Gips also helped produce two features for Paramount Pictures. The Jon Chu feature film, Justin Bieber: Never Say Never and Katy Perry: Part of Me.

In television, he serves as executive producer & showrunner for A&E's Wahlburgers. In 2015, Gips was nominated for an Emmy Award for Outstanding Unstructured Reality Program. He also executive produced TLC's Welcome to Myrtle Manor, Style Network's XOX Betsey Johnson and WE tv's Braxton Family Values. The first season of BFV was the #1 rated reality show on WE tv and the network ordered a 13-episode second season of the show after the third episode. Gips has directed, produced and written for ABC's Academy Awards Red Carpet show and was a consulting producer for the A&E hit show, Duck Dynasty.

Gips formed Unrealistic Ideas, a non-scripted production company with partners Mark Wahlberg and Stephen Levinson.
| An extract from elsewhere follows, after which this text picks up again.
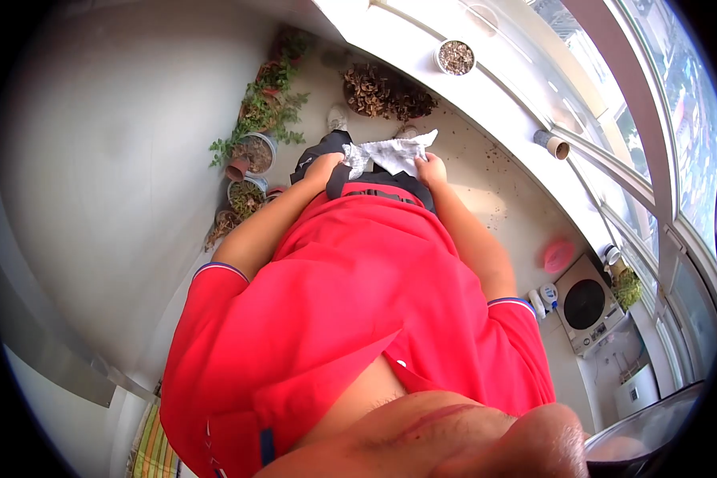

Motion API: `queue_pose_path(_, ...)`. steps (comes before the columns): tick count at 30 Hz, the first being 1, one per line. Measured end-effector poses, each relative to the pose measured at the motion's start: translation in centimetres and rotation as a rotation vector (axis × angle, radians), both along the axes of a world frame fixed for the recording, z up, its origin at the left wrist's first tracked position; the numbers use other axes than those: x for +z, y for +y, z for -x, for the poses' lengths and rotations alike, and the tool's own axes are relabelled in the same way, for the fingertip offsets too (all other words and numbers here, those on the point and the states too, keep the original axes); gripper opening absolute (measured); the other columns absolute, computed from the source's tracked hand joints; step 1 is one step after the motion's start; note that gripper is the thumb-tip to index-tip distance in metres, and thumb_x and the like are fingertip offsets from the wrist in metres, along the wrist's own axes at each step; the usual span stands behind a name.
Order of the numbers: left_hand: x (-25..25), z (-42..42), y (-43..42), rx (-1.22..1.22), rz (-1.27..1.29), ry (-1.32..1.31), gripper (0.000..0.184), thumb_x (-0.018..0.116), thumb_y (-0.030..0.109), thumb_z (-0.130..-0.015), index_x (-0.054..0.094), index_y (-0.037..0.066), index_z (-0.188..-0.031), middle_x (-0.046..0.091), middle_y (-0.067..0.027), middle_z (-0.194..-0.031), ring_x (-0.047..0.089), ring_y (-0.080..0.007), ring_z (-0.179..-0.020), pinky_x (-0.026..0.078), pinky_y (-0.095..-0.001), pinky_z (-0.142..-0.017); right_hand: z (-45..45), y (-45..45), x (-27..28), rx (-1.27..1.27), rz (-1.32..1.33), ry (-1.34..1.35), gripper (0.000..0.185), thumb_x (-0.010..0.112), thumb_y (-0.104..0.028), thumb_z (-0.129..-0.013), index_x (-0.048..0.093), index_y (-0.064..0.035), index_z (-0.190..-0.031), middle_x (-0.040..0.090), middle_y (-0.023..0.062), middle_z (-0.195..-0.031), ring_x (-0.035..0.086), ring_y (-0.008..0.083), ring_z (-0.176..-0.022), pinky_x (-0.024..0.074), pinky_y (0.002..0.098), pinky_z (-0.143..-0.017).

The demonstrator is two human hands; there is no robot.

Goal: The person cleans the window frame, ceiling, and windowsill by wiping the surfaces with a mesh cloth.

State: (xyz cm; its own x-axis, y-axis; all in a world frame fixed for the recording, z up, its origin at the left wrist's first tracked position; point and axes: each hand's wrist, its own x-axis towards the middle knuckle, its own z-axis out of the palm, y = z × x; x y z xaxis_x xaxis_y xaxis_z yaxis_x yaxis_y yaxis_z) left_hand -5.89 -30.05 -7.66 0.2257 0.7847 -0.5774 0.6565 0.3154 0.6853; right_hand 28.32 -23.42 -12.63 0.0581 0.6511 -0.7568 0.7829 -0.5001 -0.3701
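A crumpled white and grey cloth stretches between my two hands, in front of my dark trousers. My left hand is closed at the cloth's left end, close to a black strip of fabric; its fingertips are partly hidden. On the other side, my right hand pinches the cloth near its right end. One corner of the cloth sticks up above my right hand. Below the cloth are my red shirt and a black belt buckle.
Potted plants line the left wall. A wide pot of dry leaves stands beyond my feet. On the white ledge are a round pot and a small cup. A pink basin and a stove are at right.
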Motion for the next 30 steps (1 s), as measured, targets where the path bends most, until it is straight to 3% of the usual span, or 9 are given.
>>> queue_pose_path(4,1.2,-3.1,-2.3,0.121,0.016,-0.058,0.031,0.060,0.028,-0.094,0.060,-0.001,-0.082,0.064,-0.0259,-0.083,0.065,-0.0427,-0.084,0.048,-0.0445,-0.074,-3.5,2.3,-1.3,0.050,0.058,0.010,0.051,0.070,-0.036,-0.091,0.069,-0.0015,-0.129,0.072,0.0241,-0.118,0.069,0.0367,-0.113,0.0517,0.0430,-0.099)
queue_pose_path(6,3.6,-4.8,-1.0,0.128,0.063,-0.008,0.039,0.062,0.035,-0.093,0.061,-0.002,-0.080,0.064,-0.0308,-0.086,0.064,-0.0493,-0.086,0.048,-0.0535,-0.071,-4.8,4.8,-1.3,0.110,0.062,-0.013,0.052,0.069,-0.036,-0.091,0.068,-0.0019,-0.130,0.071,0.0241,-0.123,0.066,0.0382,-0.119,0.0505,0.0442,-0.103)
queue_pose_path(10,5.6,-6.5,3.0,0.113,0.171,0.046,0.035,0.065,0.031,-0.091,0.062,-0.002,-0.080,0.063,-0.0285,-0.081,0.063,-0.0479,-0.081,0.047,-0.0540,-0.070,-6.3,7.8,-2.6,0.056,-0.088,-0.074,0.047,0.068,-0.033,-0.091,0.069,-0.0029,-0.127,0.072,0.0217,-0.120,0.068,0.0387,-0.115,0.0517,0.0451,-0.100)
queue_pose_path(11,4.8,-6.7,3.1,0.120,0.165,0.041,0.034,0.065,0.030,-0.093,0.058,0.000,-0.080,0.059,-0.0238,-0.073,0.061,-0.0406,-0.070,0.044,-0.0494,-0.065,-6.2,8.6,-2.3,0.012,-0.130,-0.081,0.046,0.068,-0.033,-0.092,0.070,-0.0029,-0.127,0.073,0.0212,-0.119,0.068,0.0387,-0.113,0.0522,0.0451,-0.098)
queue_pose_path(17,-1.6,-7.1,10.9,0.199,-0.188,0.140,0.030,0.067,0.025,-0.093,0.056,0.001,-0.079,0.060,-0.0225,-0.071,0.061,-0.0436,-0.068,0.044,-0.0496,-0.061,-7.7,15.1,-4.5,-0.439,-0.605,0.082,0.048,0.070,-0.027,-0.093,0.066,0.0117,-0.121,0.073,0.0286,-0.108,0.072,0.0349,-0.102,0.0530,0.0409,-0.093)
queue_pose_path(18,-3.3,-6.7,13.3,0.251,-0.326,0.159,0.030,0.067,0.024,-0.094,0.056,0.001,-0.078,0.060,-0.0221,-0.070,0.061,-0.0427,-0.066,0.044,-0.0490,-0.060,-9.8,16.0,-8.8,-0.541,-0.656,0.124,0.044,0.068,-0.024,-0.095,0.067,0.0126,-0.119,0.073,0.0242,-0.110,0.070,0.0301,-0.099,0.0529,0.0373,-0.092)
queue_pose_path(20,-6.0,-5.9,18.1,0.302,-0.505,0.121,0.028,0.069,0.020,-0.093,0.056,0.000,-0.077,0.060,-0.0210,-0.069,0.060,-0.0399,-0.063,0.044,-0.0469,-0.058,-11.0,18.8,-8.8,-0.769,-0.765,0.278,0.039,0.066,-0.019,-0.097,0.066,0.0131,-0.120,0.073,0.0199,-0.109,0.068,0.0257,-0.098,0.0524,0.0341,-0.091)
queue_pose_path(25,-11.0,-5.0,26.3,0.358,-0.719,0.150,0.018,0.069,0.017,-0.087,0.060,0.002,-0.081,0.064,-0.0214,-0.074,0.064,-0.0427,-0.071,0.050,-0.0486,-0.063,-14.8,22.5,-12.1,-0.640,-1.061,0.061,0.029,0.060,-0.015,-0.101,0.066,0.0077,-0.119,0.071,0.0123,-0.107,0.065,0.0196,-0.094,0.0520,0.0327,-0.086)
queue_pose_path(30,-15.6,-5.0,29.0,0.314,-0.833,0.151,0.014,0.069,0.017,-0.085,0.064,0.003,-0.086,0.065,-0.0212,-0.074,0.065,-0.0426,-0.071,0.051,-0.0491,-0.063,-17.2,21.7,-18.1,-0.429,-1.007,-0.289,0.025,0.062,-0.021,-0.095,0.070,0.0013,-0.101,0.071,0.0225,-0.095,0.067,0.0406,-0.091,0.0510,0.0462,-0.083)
Gips serves as president and has executive produced several projects through Unrealistic Ideas including the hit HBO true crime limited documentary series, McMIllions, Roku’s Run This City, HBO’s The Murders at Starved Rock, and HBO Max’s Wahl Street in which he also appears on camera.  Gips was nominated for an Emmy Award for Outstanding Documentary Or Nonfiction Series for McMillions, a Critic’s Choice Real TV Award for Best Business Show for Wahl Street, an IDA Documentary Award for Best Short Form Series for Run This City and a News and Documentary Emmy Award for Outstanding Crime and Justice Documentary for Murders at Starved Rock.

Filmography

Director
Chloe & Keith's Wedding  
The Ambassadors of Hollywood
83rd & 84th Annual Academy Awards Red Carpet Show (segments)
Loveless in Los Angeles

Writer
Chloe & Keith's Wedding  
Loveless in Los Angeles  
The Golden Blaze 
The Fifth Wheel
Blind Date

Producer
Katy Perry: Part of Me.
Justin Bieber: Never Say Never  
Wahlburgers  
Welcome to Myrtle Manor  
Duck Dynasty  
XOX Betsey Johnson  
Tamar & Vince  
Braxton Family Values  
Top Chef  
Loveless in Los Angeles  
Last Comic Standing
McMillions
’’Wahl Street’’

References

External links

American film producers
American male screenwriters
Writers from New York City
Year of birth missing (living people)
Living people
Syracuse University alumni
Tisch School of the Arts alumni
Film directors from New York City
Screenwriters from New York (state)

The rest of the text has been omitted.